Contudo, ao assumir o modo de limitação da doutrina dos direitos que
sugeri, podemos começar a explorar uma distinção vital nos assuntos
humanos, entre aqueles que são governados pela justiça e aqueles que
dependem de algum outro tipo de elo entre as pessoas. Aristóteles definia a
justiça como dar a cada um o que é seu. Em outras (e mais modernas)

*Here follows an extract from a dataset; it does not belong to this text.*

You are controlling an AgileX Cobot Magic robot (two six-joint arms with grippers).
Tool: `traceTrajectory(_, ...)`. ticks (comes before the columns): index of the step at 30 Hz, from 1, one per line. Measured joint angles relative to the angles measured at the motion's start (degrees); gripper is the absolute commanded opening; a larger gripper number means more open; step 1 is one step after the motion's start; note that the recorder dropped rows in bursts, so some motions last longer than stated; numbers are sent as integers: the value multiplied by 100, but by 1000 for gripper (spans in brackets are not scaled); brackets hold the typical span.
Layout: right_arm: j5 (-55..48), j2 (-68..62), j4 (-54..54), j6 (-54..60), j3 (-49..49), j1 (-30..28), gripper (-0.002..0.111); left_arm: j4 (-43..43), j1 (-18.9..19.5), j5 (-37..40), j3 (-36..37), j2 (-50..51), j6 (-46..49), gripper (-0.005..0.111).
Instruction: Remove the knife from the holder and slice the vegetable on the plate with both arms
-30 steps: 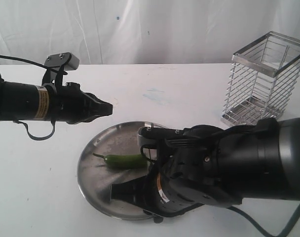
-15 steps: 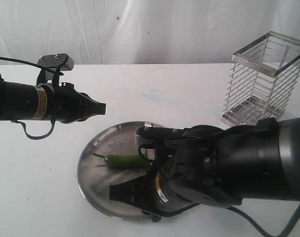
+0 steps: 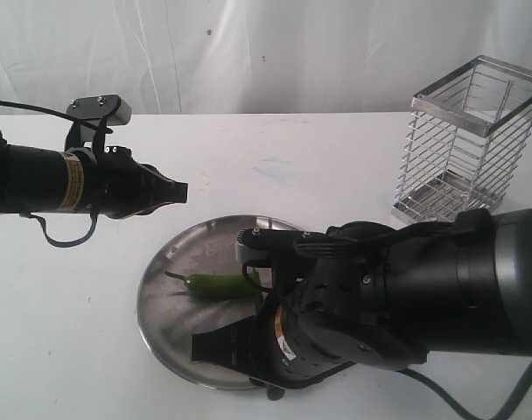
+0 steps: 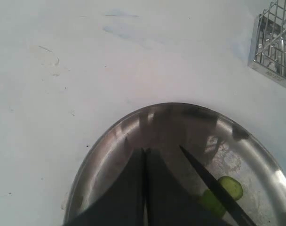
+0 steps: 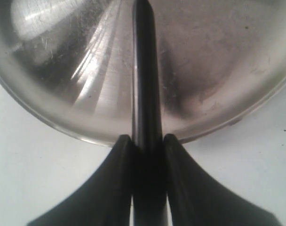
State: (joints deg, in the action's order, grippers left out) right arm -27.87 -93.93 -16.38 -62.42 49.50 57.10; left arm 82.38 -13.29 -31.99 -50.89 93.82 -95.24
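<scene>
Yellow-white label [image 3: 71,182] on left arm [image 3: 25,179], illegible

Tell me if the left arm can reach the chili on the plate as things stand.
Probably yes. The left gripper, shut and empty, hovers near the plate; the chili lies uncovered at its stem end. The right gripper with the knife crowds only the other end.

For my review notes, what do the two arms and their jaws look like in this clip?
Both are thick black cylinders. The left arm carries a yellow-white label, a small grey wrist camera and a looping black cable. The right arm has a similar label and a dark cable. Jaws are black, tapered.
</scene>
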Motion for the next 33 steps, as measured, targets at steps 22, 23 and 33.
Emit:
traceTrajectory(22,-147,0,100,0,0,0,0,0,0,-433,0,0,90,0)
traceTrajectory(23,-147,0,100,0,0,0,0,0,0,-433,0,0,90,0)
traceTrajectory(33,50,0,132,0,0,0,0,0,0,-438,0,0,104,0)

palavras, a justiça significa respeitar os direitos e os méritos. Ela é a
restrição de um lado nas relações humanas que governam os nossos
empreendimentos cooperativos. É uma propriedade de ações e omissões
humanas, e é compreendida amplamente de forma negativa, por meio das
várias maneiras em que cometemos injustiças — um ponto que é
claramente explicado por Adam Smith e também por Kant. Cometo uma
injustiça quando ultrapasso ou ignoro a soberania do outro, ao recusar
reconhecer seus direitos e seus méritos em um assunto que o preocupa —
por exemplo, ao obrigá-lo ou impedi-lo de explicar seu raciocínio, ou
fraudá-lo através de mentiras e truques. Em uma passagem célebre da
Fenomenologia do espírito, a qual já me referi, Hegel sugere que em todos
nós há uma espécie de resíduo das relações de dominação e servidão, e que
a nossa disposição em buscar o encontro eu-você, no qual acordo livre e
reconhecimento aberto do outro substituem a ditadura, surgiu e mantém os
traços da “luta da vida e morte” que precedeu o surgimento da negociação e
da lei. Esse pensamento de Hegel (que aparece no relato do sacrifício feito
por Girard discutido brevemente no capítulo 1) me parece completamente
convincente, e um modo de expressá-lo é afirmar que a justiça é o
cumprimento da liberdade humana — a forma das relações humanas em
que as obrigações são tomadas livremente, e objetivamente ligadas por essa
mesma razão. E vencemos por meio da justiça ao adotar, em nossos acordos
mútuos, o ponto de vista do juiz imparcial.